**TASK DESCRIPTION:**
The listing below should be printed exactly, every line of it. Skip the pictures.

**THE DATA:**
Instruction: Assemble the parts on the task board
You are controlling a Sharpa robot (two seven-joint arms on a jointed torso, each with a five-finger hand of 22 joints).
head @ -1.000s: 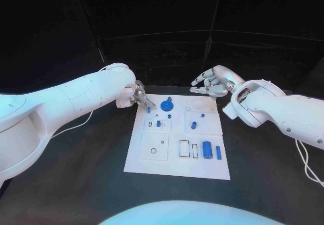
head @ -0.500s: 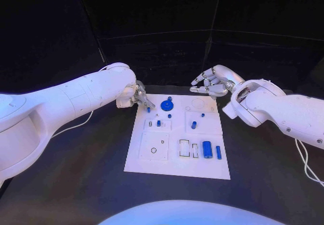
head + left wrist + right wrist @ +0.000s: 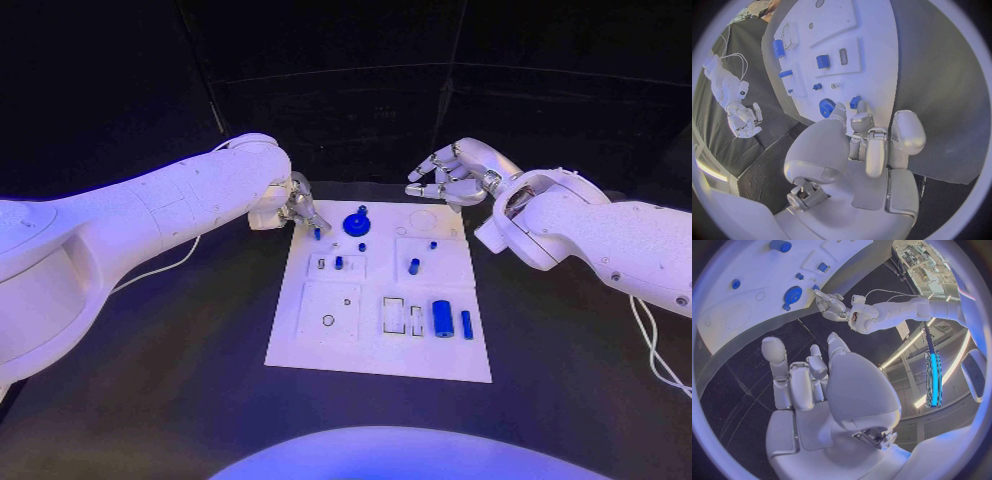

**SOLUTION TO THIS PROBLEM:**
Instruction: Assemble the parts on the task board
You are controlling a Sharpa robot (two seven-joint arms on a jointed torso, each with a five-finger hand of 22 joints).
head @ -1.000s: 
head @ -0.500s: 
head + left wrist + right wrist @ +0.000s: 

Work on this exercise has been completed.